_Task statement_
Once the pictures are set aside, copy the data below exactly as it stands.

=== Dataset extract ===

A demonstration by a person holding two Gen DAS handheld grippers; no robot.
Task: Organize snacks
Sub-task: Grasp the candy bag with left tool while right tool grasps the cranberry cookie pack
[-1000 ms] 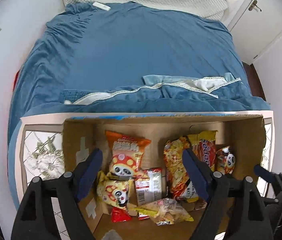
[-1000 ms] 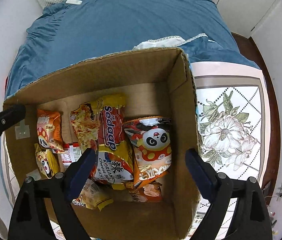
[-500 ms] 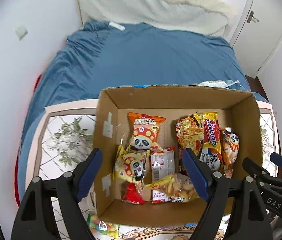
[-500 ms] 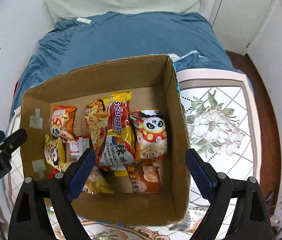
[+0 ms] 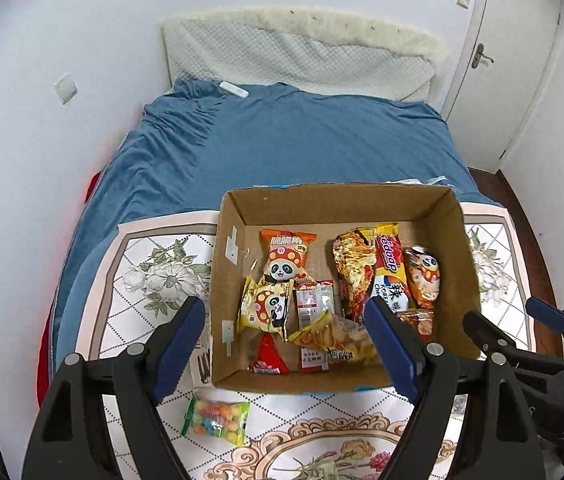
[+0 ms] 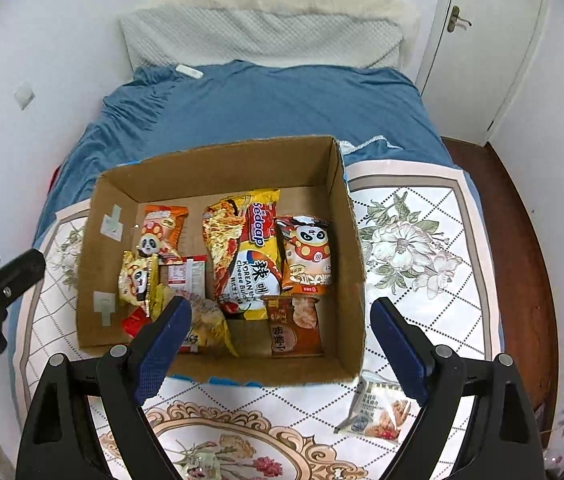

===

_Written answer_
A demonstration by a person holding two Gen DAS handheld grippers; no robot.
Task: Organize snacks
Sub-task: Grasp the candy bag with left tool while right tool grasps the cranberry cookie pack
[-1000 ms] 
[-1000 ms] 
[-500 ms] 
[-500 ms] 
[+0 ms] 
[+0 ms] 

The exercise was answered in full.